Structural defects lead to dynamic entrapment in cardiac electrophysiology

Abstract

Biological networks are typically comprised of many parts whose interactions are governed by nonlinear dynamics. This potentially imbues them with the ability to support multiple attractors, and therefore to exhibit correspondingly distinct patterns of behavior. In particular, multiple attractors have been demonstrated for the electrical activity of the diseased heart in situations where cardioversion is able to convert a reentrant arrhythmia to a stable normal rhythm. Healthy hearts, however, are typically resilient to abnormal rhythms. This raises the question as to how a healthy cardiac cell network must be altered so that it can support multiple distinct behaviors. Here we demonstrate how anatomic defects can give rise to multi-stability in the heart as a function of the electrophysiological properties of the cardiac tissue and the timing of activation of ectopic foci. This leads to a form of hysteretic behavior, which we call dynamic entrapment, whereby the heart can become trapped in aberrant attractor as a result of a transient change in tissue properties. We show that this can lead to a highly inconsistent relationship between clinical symptoms and underlying pathophysiology, which raises the possibility that dynamic entrapment may underlie other forms of chronic idiopathic illness.
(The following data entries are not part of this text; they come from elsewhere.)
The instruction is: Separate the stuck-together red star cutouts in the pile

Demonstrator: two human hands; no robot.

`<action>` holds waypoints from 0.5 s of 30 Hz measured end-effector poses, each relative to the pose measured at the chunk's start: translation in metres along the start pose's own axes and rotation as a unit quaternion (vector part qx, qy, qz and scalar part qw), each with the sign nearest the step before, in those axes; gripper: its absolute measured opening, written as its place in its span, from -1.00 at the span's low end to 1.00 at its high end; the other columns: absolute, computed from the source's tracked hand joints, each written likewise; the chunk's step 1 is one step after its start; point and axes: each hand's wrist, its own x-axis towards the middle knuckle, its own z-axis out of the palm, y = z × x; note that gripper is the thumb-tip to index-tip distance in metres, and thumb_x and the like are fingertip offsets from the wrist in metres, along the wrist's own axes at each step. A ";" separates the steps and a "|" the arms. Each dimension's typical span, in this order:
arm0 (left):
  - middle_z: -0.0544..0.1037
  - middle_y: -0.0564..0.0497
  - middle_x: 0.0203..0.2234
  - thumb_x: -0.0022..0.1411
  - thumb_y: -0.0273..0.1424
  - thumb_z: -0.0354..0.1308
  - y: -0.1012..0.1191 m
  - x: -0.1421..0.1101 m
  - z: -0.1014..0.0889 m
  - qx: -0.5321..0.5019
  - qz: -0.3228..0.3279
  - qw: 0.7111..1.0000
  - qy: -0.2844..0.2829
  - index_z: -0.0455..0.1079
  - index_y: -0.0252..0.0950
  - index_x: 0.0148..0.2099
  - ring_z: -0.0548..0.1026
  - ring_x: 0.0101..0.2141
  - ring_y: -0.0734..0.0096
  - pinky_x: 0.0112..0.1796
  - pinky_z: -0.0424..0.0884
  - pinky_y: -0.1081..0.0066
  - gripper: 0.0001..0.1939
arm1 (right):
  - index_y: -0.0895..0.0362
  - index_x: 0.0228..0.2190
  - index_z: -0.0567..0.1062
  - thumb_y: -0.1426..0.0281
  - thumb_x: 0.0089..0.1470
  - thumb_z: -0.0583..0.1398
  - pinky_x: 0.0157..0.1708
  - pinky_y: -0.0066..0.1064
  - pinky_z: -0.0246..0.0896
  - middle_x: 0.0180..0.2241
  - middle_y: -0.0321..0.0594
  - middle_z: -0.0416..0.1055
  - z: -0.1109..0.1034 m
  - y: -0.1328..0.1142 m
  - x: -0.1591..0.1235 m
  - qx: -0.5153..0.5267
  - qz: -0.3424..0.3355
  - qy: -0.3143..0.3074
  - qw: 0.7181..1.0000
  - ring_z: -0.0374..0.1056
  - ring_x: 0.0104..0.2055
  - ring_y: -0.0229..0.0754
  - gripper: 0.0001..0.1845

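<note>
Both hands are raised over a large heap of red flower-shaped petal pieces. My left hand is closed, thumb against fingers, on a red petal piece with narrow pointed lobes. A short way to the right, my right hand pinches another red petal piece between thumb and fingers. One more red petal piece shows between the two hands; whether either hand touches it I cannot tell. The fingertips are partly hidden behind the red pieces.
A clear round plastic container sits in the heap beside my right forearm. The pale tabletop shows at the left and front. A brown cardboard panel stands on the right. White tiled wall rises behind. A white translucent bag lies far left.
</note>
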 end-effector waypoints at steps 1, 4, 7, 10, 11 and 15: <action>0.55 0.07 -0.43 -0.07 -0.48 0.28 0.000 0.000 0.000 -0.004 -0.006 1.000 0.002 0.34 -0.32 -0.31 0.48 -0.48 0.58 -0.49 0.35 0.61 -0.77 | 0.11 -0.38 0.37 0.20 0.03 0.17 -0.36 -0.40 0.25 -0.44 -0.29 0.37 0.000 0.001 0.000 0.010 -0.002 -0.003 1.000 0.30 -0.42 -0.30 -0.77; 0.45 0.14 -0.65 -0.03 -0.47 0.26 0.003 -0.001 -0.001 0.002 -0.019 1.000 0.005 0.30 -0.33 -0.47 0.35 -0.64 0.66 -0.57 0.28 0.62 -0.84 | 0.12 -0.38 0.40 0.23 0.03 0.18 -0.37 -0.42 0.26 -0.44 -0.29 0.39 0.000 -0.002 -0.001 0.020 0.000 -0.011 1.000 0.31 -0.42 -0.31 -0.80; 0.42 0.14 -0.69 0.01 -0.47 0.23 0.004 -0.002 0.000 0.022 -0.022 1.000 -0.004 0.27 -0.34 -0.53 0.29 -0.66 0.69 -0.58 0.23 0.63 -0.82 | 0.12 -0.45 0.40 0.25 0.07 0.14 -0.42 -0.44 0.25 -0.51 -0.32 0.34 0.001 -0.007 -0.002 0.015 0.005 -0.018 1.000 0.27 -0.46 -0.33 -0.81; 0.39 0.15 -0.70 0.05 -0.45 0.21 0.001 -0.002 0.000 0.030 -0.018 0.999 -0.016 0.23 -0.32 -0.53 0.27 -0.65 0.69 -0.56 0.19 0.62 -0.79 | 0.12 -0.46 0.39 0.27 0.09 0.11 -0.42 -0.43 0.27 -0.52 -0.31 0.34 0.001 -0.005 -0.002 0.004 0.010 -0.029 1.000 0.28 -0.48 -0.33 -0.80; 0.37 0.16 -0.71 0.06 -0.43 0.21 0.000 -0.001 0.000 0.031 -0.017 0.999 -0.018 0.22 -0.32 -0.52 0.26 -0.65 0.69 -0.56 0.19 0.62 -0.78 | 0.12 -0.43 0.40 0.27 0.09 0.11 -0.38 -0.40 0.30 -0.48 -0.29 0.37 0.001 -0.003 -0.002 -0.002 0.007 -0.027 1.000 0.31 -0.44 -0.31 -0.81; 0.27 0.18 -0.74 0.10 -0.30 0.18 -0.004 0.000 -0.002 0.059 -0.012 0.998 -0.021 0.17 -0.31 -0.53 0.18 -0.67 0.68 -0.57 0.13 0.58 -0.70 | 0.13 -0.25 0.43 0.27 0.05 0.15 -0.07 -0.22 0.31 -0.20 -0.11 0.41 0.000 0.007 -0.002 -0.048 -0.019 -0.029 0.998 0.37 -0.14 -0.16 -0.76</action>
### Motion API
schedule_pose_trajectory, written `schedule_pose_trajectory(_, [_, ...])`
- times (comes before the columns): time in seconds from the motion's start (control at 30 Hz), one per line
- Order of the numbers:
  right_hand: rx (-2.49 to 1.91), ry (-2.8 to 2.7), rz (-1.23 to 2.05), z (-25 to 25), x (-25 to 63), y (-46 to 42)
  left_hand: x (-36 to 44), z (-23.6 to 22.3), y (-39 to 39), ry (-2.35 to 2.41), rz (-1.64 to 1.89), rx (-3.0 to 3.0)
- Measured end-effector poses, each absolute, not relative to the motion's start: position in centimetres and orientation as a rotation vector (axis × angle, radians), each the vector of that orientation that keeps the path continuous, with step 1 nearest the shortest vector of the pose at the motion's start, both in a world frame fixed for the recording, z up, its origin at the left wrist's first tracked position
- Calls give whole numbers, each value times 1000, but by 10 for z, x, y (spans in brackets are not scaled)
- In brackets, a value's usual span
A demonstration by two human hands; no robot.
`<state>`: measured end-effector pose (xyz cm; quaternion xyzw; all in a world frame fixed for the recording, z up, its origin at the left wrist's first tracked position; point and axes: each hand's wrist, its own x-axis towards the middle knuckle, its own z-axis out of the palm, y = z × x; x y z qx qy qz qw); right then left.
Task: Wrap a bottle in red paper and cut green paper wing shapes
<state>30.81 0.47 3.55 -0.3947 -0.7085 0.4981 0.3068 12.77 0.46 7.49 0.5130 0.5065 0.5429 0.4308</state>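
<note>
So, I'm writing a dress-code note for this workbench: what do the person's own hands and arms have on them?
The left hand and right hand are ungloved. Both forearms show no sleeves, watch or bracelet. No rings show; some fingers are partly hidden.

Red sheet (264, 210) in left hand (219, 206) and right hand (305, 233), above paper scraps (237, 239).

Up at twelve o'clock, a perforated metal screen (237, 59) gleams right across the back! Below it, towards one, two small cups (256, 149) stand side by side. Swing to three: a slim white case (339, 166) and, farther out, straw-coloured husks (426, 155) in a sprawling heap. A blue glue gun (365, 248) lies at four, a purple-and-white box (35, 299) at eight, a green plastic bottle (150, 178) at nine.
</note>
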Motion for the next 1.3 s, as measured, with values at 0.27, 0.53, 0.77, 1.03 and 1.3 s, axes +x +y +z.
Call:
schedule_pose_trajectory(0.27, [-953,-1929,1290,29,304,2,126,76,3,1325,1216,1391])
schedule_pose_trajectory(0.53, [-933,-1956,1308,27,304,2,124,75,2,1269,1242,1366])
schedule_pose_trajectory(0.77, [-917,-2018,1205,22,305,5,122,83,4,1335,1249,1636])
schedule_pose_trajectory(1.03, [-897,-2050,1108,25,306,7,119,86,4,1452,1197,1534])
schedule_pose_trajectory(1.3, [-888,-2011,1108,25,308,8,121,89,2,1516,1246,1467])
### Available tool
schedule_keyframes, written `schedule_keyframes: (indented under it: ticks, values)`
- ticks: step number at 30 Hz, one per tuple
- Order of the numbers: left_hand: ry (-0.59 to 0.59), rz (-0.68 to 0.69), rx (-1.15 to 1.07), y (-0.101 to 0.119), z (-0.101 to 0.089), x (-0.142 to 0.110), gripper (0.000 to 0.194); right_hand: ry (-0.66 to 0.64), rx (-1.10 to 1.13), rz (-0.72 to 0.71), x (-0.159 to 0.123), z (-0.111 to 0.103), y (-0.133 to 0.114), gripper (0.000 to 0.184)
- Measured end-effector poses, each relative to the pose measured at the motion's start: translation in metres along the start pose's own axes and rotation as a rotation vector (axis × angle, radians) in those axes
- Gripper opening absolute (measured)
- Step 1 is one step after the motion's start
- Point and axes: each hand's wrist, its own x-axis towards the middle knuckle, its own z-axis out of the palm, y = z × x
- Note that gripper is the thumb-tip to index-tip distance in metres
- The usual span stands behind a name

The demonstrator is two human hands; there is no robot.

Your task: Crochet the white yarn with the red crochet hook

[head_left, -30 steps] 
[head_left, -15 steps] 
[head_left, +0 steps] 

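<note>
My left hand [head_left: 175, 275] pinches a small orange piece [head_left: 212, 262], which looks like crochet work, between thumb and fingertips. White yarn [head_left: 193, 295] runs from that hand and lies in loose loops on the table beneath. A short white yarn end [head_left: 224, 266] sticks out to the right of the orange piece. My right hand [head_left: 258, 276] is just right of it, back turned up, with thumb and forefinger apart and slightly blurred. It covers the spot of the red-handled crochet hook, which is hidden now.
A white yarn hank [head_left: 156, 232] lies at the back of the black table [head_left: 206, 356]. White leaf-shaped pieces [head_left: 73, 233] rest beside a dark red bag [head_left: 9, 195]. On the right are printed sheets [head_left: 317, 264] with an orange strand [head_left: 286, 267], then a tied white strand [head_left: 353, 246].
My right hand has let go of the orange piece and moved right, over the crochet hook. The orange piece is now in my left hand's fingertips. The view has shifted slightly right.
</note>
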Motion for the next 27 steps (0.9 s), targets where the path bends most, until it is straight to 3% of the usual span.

Fig 1. Model setup for simulating anatomically defined reentry.

The tissue has a circumference of 50mm and a width of 9mm, and contains a pacemaker site (dark grey cells) and a narrowing “wedge” which allows for the possibility of unidirectional block due to asymmetric source-sink relationships.

Fig 2. Stable system behaviors.

(a) Sinus Rhythm with Clockwise Conduction, SR_cond, requires that the wedge conducts in the clockwise direction; (b) Sinus Rhythm with Clockwise Block, SR_block, requires that the wedge be non-conducting; (c) Counter-Clockwise Reentry, CCWR, requires that the wedge conducts in the counter-clockwise direction; (d) Clockwise Reentry, CWR, requires that the wedge conducts in the clockwise direction.

Fig 3. Regions of parameter space and their supported stable behaviors.

The jagged edges reflect the discrete nature of the system as well as the relatively coarse sampling of parameter space. The asterisks correspond to the points in Table 1.

Fig 4. Mechanism of dynamic entrapment: parameter oscillation.

A shift in behavior (SR_cond to CCWR) occurs when ΔV _repol rises above a critical value and the system enters region 3 of R-ΔV _repol space (at 2,000ms & 17,000ms); CCWR does not revert back to SR_cond despite reversal of ΔV _repol back into region 2 (at 5,000ms & 20,000ms). The inverse occurs when ΔV _repol falls below another critical value and the system enters region 1 of parameter space (at 9,000ms & 24,000ms); the system returns to SR_cond and remains there even when the system returns to region 2 (at 13,000ms & 28,000ms).

Fig 5. Effect of oscillation frequency on the occurrence of dynamic entrapment.

The bottom panels show the cycle length of activation of a single cell in the circuit. Values below 1000ms correspond to rapid activation during CCWR. The cycle length during SR_cond varies with ΔV _repol as this alters action potential duration of the pacemaker cells. (a) The frequency of dynamic entrapment, i.e. transitions from SR_cond to CCWR (shaded in grey), corresponds to that of the oscillating parameter provided it is low enough. (b) Dynamic entrapment occurs irregularly and less frequently when the frequency is higher due to a beating effect, where the brief incursions of the parameter into Region 3 must occur while there is a wavefront attempting to traverse the isthmus from the right.

Fig 6. Inducibility of reentry by premature depolarization.

Grey and black areas represent ectopic activations that successfully induced reentry (CCWR and CWR respectively), while white area represents those which failed to induce reentry and left the system in SR_cond. Y-axis: coupling interval of external stimulus (ms) relative to pacemaker firing; x-axis: location of premature activation on disc (degrees).